In sum, cross-sectional studies of adolescent drinkers consistently observe altered neural correlates of spatial working memory; however, severity of alcohol use, sex, and co-use of other substances appear to be important moderating factors that complicate the relationship. Furthermore, prospective longitudinal studies on this domain of cognitive functioning are needed to determine whether the neural differences observed function as a risk factor, or represent a consequence of alcohol use. Resting state fMRI studies, which are devoid of any task demands, generally suggest that interactions between functional brain networks reduce with age, possibly reflecting increased efficiency in between-network communication and increased within-network communication (Blakemore, 2012).

Parsons (1994) reported that although alcoholic men and women showed impaired performance on neuropsychological tests relative to same-sex nonalcoholic control participants, only the alcoholic men differed from their controls on a measure of visually evoked event-related brain potentials. Other investigators found that alcoholic men and women displayed similar electrophysiological abnormalities (Hill and Steinhauer 1993). After correction for multiple comparisons, the cerebellar cortex and somatosensory cortex each approached having a significant age × sex × treatment × time interaction.
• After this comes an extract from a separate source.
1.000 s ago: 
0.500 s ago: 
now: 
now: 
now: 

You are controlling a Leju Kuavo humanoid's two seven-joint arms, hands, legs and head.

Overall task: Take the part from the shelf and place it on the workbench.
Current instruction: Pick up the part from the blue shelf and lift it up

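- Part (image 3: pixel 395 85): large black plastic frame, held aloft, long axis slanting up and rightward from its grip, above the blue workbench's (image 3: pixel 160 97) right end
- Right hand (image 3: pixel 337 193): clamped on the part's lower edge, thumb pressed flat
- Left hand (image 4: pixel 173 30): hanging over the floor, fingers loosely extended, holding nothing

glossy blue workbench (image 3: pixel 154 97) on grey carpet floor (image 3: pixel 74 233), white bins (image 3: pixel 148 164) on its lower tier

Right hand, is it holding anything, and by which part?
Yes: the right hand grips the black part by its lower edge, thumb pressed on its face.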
Interestingly, adult males showed alcohol effects on both of these regions despite showing no overall effects on whole brain volume.

Participants

  • Detailed images of the brain are possible in part because the different brain tissue types (i.e., gray matter, white matter, and cerebrospinal fluid CSF) contain different proportions of water (Rumboldt et al. 2010).
  • This hyperexcitability can be analyzed not only through behavioral measures, such as convulsions, but also through electrophysiological changes in brain activity.
  • In addition to these two neurotransmitter systems, a system using the neurotransmitter glutamate also appears to undergo changes during adolescence.
  • In laboratory animals, sedation can be assessed by observing the righting reflex that normally helps the animals get back on all four feet if they fall over.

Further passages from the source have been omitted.